The Manhattan Society of Chocolate maintains a database with information about more than 1,800 chocolate bars as of Feb 2018. My goal with this project was to determine the factors that would lead to a highly rated bar of chocolate. The official ratings provided in the database were from 1 to 5, but I grouped the data into Low, Medium, and High tiers to even out the classes.
Which factors mattered?
The most important predictor of high quality chocolate ended up being whether the bar was crafted from Criollo beans. Upon further research, I found that this bean is considered one of the most prized in the world for its rarity and flavor. Due to the rarity, I would also infer that chocolatiers who use this bean are probably more likely to meticulously craft their recipes to perfection. They are definitely not using this in your average Hershey’s bar.
I found it interesting that the location of the company processing the chocolate actually had a much bigger impact on the chocolate taste than the region where the beans were sourced. I created a D3 visualization to show a the average chocolate bar rating from different countries around the world. Darker colors represent a higher rating. I saw that Latin America and parts of southern Europe were producing many of the best bars in the world.
Why does location of production seem to matter more than bean origin? I interpret this two ways:
- Cocoa beans require very particular growing conditions. Thus, many different companies end up sourcing their beans from the same few locations. Within the sample, the vast majority of beans were sourced from Latin America and the Caribbean (about 70%). As a result, vastly different bars are showing up as from the same origin and the effect of bean origin is minimized.
- Local processing techniques, recipes, and culture/tastes can have a large impact on the final product.
Between the two, I believe #1 is likely the more significant reason. I would love to see additional data to further investigate these ideas.
The tiers of chocolate ratings were quite imbalanced at the start, so I had to upsample my training set to increase precision of the model. I experimented with several models such as Logistic Regression, Naive Bayes, and Support Vector Classification, but my ultimate winner was the Random Forest model. As I further tuned the model, I prioritized precision over accuracy and recall because I’d rather let some highly rated chocolates slip through the cracks than accidentally predict that Low rated chocolates are High.

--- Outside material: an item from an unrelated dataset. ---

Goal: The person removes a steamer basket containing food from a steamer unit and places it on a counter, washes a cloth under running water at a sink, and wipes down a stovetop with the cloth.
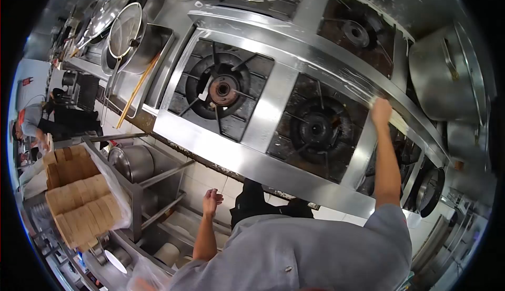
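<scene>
My right hand is closed and pressed down at the metal ledge along the back of the front burners. A small pale edge shows by its fingertips, too little to name. Whitish wet-looking streaks run along the ledge to its left. Below my right arm is the steel stove top, with a black burner grate just left of the forearm. My left hand hangs in the air before the stove's front edge, fingers loosely curled in, with nothing visible in it.
A large steel pot stands at the right, a black pan below it. At the left are a strainer and a wooden stick. Wooden blocks fill a lined bin on a rack. A co-worker is farther left.
</scene>
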`<state>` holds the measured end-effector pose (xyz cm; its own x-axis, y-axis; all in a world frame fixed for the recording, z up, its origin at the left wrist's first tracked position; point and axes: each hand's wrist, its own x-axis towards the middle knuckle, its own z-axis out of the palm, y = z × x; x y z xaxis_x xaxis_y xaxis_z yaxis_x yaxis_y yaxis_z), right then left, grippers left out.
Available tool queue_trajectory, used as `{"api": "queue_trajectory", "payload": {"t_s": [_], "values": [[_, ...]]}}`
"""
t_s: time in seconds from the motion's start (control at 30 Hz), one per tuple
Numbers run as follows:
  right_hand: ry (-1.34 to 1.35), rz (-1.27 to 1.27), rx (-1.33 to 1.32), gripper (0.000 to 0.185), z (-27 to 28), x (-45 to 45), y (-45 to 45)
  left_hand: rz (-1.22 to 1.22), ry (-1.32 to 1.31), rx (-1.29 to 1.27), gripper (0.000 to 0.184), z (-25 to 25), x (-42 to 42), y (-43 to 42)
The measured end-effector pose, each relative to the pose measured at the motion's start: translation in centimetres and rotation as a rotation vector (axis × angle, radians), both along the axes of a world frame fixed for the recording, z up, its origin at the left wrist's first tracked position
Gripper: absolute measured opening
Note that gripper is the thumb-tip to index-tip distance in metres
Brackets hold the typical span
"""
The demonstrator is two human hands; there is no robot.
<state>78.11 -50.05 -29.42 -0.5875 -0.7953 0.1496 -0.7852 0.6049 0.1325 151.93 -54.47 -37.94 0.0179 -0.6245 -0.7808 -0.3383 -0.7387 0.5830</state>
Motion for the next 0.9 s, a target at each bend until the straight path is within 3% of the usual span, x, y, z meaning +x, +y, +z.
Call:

In the end, my final model had about 48% precision and 41% recall for predicting High ratings for chocolates. While the performance was not the absolute best, I am fairly pleased with it considering how few features I was able to include.
Areas of further exploration
I think there are a ton of factors that go into a chocolate bar’s overall experience. It would be interesting to see more data on other qualities such as acidity, bitterness, texture, etc. I would like to see additional data on percentages of other ingredients such as sugar, vanilla, and emulsifiers. It would also be great to have details on processing techniques and agricultural techniques.
The ability for a chocolate bar to receive a High rating from a panel of experts is one thing, but what about flavor ratings from real customers? It would be interesting to see how flavor preferences could be used to recommend chocolates that a specific type of person would enjoy. I think it would also be interesting to investigate sales numbers of different chocolate bars to see which ones are the most profitable.